| Assignment |
Range to reproduce from the entries below: the line with "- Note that", the line with "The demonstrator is", and every line in between. Give them exactly and give nothing else.

Extracted records
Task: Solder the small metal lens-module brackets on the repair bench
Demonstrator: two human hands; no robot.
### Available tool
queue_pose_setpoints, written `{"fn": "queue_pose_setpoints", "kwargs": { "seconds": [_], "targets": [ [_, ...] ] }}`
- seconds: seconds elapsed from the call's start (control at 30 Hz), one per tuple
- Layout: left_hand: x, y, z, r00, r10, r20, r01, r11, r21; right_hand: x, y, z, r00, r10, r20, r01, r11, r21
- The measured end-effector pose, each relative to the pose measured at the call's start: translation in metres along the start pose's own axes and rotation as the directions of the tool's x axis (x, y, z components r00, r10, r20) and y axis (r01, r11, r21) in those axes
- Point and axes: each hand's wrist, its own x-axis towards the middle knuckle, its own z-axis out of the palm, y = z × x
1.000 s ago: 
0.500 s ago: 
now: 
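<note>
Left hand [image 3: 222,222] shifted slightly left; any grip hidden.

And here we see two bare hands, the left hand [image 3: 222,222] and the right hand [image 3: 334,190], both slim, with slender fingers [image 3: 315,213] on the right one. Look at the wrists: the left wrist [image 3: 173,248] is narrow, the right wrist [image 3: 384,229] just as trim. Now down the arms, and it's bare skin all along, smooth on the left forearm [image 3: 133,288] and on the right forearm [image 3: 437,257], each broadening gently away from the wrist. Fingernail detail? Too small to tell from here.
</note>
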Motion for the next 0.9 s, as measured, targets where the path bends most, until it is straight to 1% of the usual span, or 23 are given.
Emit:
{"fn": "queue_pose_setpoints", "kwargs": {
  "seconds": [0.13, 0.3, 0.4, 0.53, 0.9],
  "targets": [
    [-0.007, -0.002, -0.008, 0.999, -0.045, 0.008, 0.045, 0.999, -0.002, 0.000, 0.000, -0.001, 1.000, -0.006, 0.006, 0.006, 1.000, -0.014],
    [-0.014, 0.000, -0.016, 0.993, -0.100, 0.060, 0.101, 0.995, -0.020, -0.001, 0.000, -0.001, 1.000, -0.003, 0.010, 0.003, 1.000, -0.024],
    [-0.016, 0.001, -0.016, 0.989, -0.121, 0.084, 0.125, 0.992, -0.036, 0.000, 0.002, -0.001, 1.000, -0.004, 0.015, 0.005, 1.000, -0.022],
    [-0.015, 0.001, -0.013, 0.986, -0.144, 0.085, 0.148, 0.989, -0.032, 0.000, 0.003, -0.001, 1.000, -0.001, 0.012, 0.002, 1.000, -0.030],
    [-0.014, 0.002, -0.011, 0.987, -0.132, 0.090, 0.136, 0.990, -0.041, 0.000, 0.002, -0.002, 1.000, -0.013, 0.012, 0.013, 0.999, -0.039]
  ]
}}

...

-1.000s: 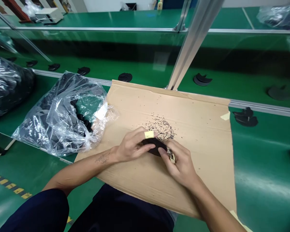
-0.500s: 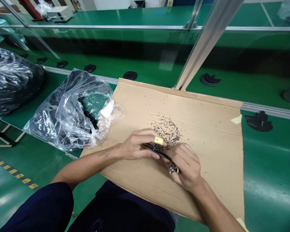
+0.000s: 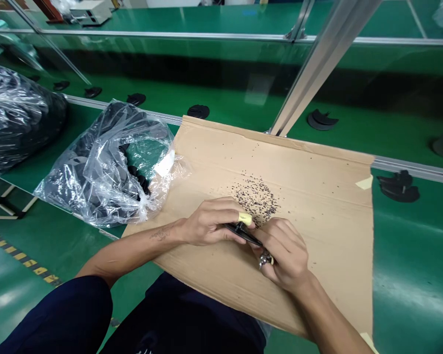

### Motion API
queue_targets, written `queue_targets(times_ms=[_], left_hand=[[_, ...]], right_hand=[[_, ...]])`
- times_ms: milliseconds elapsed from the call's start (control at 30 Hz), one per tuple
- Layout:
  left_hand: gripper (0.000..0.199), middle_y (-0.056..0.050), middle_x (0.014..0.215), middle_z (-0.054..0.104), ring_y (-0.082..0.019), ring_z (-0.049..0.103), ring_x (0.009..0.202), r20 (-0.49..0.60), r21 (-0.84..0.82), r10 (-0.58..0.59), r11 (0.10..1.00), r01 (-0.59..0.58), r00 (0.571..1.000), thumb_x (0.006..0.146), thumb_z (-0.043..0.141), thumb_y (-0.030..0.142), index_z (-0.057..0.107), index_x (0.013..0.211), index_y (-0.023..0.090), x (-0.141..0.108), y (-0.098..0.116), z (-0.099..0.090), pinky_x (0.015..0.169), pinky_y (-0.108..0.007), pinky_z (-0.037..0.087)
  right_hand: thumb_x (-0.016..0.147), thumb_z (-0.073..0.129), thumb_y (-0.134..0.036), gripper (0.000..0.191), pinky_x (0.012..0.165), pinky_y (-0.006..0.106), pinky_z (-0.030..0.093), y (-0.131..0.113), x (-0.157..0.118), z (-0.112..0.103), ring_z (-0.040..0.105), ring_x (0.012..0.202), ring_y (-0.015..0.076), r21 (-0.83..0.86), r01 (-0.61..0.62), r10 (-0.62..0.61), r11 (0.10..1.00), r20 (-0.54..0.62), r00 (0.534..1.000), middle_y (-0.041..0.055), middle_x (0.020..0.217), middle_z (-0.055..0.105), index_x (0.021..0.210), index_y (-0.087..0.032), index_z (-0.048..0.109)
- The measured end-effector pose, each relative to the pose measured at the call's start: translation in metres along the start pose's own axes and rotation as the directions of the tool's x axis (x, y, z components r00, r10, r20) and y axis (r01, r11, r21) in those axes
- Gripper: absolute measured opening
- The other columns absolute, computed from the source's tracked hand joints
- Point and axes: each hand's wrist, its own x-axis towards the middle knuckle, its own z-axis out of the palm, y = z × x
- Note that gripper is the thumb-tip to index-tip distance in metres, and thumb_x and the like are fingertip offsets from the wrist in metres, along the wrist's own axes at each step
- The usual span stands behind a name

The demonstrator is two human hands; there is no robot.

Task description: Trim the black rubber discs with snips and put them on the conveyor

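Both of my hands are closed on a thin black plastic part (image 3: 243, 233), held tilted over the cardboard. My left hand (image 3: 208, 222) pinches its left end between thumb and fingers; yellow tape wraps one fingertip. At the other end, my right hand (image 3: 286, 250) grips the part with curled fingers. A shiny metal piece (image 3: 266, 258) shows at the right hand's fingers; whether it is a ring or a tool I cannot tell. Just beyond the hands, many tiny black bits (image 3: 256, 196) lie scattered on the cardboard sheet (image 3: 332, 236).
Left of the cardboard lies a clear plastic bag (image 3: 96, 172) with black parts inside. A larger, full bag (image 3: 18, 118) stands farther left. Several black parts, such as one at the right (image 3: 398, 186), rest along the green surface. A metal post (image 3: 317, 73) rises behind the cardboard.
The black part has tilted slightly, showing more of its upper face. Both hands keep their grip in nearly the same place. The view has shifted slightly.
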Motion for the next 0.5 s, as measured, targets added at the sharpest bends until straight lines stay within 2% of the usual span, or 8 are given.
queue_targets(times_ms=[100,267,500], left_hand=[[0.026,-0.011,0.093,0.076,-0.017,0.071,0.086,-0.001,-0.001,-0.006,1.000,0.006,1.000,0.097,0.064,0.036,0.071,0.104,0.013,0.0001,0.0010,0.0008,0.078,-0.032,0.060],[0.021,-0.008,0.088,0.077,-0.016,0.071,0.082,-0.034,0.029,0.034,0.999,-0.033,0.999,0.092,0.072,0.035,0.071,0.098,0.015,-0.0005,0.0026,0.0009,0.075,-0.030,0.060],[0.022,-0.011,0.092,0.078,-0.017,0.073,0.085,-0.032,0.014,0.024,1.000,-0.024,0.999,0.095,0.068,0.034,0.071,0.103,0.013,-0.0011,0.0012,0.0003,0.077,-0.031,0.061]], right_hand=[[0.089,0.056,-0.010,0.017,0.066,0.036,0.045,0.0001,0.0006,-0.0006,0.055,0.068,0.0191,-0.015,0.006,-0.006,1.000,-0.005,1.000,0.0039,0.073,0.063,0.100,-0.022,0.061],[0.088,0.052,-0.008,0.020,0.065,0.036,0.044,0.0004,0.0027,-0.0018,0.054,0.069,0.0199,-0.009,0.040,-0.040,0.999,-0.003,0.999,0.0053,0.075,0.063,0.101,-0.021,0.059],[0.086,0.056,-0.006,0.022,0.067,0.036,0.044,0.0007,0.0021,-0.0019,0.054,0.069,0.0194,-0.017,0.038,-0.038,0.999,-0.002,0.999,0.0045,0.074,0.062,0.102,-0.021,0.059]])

| Finished exercise |
- Note that gripper is the thumb-tip to index-tip distance in metres, and thumb_x and the like are fingertip offsets from the wrist in metres, along the wrist's own axes at each step
- The usual span stands behind a name

The demonstrator is two human hands; there is no robot.

There is nothing more to add to this answer.